In the material below, tally the lines that include the string "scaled", then write down only the total.

----

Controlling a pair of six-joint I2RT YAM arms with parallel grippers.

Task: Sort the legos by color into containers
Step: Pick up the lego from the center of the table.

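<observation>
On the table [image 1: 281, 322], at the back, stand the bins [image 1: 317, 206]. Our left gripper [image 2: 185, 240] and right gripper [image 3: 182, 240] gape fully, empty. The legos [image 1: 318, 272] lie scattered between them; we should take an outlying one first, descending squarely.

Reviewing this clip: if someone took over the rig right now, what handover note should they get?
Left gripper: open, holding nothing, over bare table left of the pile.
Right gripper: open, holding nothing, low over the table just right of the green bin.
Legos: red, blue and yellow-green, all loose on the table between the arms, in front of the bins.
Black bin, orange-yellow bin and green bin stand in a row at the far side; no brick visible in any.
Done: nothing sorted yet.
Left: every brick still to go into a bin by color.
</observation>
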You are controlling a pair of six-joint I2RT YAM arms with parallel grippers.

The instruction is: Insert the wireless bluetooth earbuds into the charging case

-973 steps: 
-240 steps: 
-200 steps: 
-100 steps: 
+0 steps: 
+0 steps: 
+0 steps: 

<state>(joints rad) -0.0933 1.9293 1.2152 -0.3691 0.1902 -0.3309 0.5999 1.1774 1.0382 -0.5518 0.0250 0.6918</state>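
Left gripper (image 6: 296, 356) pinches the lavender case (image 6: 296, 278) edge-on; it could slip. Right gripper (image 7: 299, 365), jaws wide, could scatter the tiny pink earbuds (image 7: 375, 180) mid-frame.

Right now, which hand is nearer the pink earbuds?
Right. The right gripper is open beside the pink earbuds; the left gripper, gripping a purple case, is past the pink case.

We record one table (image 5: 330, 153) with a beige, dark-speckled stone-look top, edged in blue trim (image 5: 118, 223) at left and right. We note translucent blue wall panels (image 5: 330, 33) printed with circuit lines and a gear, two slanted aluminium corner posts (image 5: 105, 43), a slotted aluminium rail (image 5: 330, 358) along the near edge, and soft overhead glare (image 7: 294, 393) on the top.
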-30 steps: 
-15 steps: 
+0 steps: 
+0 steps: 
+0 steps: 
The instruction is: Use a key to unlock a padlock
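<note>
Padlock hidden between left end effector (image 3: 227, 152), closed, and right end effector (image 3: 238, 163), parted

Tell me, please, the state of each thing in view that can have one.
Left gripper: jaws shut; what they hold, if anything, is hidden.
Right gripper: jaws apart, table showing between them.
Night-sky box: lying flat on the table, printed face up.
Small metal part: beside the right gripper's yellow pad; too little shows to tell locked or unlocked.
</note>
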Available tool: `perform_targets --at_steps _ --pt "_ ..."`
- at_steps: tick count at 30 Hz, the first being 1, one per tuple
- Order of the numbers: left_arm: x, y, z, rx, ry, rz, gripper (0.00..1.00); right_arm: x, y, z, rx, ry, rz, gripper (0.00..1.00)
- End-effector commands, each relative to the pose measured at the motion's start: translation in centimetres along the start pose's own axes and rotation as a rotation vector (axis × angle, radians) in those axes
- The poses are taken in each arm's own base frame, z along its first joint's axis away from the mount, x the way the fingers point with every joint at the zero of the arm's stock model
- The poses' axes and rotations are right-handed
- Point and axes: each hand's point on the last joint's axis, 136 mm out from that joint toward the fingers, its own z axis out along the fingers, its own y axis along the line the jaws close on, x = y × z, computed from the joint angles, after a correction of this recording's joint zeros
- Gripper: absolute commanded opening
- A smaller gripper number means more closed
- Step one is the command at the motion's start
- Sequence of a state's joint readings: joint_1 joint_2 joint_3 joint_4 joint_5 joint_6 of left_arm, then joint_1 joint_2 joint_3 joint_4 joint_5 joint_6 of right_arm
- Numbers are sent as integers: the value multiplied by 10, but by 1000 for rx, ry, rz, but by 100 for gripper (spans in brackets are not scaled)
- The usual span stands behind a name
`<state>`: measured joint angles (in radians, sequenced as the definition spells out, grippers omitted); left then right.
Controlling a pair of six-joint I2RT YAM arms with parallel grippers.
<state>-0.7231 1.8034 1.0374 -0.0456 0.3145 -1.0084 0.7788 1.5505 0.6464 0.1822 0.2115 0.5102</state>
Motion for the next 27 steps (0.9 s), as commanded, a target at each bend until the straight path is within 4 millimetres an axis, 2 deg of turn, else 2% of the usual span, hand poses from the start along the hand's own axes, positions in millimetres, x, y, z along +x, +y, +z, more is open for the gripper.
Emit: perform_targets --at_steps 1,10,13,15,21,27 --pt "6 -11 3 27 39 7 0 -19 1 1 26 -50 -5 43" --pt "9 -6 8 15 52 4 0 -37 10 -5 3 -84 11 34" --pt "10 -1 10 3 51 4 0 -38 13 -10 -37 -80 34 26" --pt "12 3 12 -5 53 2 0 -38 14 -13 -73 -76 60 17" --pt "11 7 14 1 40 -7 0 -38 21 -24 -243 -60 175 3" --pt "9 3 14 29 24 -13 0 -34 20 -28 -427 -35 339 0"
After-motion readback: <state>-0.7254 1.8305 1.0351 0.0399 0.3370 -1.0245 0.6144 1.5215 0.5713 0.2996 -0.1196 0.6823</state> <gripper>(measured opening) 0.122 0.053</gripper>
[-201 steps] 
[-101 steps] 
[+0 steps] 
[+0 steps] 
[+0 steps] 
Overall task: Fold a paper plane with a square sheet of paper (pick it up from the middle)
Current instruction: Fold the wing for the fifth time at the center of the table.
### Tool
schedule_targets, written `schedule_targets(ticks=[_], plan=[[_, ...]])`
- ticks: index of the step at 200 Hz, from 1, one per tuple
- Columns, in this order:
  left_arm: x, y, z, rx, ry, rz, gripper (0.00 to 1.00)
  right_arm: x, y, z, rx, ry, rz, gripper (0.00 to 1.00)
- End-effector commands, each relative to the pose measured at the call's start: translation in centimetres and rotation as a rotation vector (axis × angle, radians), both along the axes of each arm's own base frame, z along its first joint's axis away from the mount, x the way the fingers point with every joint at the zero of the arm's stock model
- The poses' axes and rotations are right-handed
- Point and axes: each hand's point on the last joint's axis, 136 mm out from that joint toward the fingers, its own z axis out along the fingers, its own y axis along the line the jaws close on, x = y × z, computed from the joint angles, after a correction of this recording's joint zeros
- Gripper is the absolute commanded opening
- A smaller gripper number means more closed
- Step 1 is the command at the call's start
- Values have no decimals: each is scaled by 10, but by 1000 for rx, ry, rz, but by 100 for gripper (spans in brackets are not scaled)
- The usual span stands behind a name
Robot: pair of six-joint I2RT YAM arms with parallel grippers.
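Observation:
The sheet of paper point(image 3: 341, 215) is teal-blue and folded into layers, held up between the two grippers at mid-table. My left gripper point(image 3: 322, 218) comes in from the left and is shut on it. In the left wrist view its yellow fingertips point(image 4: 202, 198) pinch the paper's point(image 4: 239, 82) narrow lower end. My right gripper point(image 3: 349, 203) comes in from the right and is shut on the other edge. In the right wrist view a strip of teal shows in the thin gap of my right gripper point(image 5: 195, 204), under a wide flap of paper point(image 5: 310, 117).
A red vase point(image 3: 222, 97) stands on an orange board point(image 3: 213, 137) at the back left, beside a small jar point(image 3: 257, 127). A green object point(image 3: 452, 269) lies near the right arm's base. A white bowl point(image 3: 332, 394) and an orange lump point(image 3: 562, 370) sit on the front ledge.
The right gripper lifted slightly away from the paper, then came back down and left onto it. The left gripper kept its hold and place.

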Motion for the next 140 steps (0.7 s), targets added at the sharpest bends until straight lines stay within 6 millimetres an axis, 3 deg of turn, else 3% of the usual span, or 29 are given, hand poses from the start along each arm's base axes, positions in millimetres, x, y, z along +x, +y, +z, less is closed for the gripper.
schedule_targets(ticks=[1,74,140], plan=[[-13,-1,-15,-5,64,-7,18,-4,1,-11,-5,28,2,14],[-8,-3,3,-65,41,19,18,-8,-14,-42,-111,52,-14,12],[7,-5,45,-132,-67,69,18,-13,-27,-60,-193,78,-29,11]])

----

# Written solution
2